Subject: Re: ufs-ism in lookup(9)
To: None <wrstuden@netbsd.org>
From: YAMAMOTO Takashi <yamt@mwd.biglobe.ne.jp>
List: tech-kern
Date: 03/31/2004 08:53:05
hi,
> > > However that would mean that each mount point sits on two vnodes, one for
> > > the node and one for the parent.
> >
> > is it a problem?
>
> It seems wasteful to me. Removing vnodes is not a common event, so I don't
> see why we need to have an extra vnode lying around just to see if we are
> removing a mount point.
removing vnodes is a common event, IMO.
> > > Also, is there any way NFS Exporting a file system could cause a mount
> > > point to get renamed, thus invalidating the above cache?
> >
> > i see no reason to keep the current behaviour for such a weird usage.
> > it'd be enough to return eg. EPERM.
>
> Well, we still have to teach the NFS server to scan the mount point cache.
exactly.
> Actually this discussion has reminded me why we really can't change
> things. Fundamentally we mount file systems on vnodes, not directory-
> parent-plus-name tuples. So while we can come up with hint caches, at some
> point we positively have to look at the vnode.
>
> Consider a system with an NFS file system mounted, and a file system
> mounted over one of the subdirectories. root-on-nfs and either /usr and/or
> /var on separate file systems would be an example. Now say someone on the
> NFS server renames the directory on which we have this other fs mounted.

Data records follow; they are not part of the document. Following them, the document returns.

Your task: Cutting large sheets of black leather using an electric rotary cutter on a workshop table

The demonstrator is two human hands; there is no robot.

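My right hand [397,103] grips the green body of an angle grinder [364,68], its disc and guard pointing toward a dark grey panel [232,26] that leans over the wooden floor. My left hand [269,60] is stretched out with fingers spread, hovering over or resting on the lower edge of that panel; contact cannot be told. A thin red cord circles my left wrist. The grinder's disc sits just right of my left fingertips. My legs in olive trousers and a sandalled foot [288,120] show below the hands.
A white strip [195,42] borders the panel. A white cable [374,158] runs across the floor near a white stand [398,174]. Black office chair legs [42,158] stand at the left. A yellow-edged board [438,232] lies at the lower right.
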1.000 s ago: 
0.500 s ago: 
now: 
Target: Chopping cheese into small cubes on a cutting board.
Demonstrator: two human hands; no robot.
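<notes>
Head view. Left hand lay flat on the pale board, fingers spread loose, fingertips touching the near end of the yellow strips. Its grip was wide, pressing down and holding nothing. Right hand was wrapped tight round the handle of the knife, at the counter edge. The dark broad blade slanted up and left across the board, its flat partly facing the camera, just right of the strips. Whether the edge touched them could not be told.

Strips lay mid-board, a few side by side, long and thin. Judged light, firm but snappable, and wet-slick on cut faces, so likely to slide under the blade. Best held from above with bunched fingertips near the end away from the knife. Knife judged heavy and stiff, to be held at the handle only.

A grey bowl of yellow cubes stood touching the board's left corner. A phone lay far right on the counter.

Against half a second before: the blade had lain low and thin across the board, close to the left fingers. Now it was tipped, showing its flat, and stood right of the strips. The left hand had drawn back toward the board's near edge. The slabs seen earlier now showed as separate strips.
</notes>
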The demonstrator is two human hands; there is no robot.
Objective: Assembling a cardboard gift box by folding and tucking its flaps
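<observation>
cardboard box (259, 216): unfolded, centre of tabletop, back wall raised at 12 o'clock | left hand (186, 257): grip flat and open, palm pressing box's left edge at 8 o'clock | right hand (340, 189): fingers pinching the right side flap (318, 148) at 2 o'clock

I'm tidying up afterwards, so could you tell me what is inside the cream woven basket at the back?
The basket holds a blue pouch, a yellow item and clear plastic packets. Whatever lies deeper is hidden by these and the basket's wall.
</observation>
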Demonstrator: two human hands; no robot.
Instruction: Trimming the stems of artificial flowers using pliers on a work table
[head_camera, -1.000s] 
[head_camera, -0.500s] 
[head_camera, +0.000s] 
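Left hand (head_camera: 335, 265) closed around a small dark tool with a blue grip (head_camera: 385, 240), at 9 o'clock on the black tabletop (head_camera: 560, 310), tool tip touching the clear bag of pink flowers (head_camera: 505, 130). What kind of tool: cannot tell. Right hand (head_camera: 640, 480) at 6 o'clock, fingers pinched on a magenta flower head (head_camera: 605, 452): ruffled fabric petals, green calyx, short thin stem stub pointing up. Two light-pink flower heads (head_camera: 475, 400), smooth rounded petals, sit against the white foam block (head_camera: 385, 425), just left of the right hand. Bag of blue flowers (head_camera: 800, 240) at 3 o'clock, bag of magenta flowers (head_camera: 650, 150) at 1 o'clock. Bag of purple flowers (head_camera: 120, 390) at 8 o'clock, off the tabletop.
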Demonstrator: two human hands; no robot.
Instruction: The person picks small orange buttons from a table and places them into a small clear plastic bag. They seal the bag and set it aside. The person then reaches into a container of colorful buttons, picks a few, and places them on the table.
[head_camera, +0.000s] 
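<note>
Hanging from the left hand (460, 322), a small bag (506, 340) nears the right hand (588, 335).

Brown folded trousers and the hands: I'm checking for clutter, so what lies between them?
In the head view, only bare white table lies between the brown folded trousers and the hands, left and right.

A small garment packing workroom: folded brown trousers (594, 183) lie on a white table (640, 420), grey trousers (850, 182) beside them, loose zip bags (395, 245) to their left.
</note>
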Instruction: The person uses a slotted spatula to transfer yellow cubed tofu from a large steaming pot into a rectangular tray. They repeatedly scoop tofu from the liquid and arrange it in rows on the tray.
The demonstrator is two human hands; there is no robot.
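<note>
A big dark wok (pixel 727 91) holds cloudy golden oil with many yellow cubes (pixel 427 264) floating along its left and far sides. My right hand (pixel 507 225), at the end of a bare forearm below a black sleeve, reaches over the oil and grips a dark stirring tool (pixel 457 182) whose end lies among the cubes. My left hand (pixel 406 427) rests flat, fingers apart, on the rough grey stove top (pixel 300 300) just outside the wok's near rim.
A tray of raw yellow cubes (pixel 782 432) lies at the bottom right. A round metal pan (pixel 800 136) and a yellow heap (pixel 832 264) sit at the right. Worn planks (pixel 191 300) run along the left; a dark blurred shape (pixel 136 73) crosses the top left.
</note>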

> Since the local file system is mounted on the vnode, it just moved.
>
> Now say someone on this system goes to remove the newly-named directory.
> The current code will do the lookup, find the NFS client vnode on which we
> have the mount point, and complain. If however we went with parent dir +
> name in rename, we would not get a match. Thus we would get into the NFS
> code's remove routine and attempt to remove a mounted-on vnode.
>
> While we could accept NFS's attempt to remove this directory (we'd trigger
> silly-rename issues as the mount structure has a reference to the
> directory, so it's not a free vnode), I think that would be sub-optimal.
> So to stay consistent, we have to move a test into nfs_remove to check and
> see if we have a vnode in-core (which we'd need anyway as we have to zap
> said node), and check to see if it's mounted-on.
do you really want to support such a weird situation? :-)
if so, i think you want to eliminate f_mntonname and do getcwd-like thing
to get the path of the mountpoint.
> Oh, another issue with keeping the path component is that we break an
> abstraction we have now. At present, only a file system knows how to
> compare path component names for files on it. Making the (dvp, component)
> cache would also require a way to have the upper layers request component
> comparison. For instance, ffs is 8-bit ascii case sensitive. HFS is case
> insenitive, as are FAT and NTFS. Short and long FAT file names add another
> twist to the mix.
hm, a good point.
> Sounds like the best thing to do for now is leave VOP_RENAME() alone.
the current "VOP_LOOKUP for dirop" method is wasteful even for ufs.
ie. in-core inode is bloated unnecessarily to store a result of VOP_LOOKUP.
i guess it's worse for more complicated directory implementations.
YAMAMOTO Takashi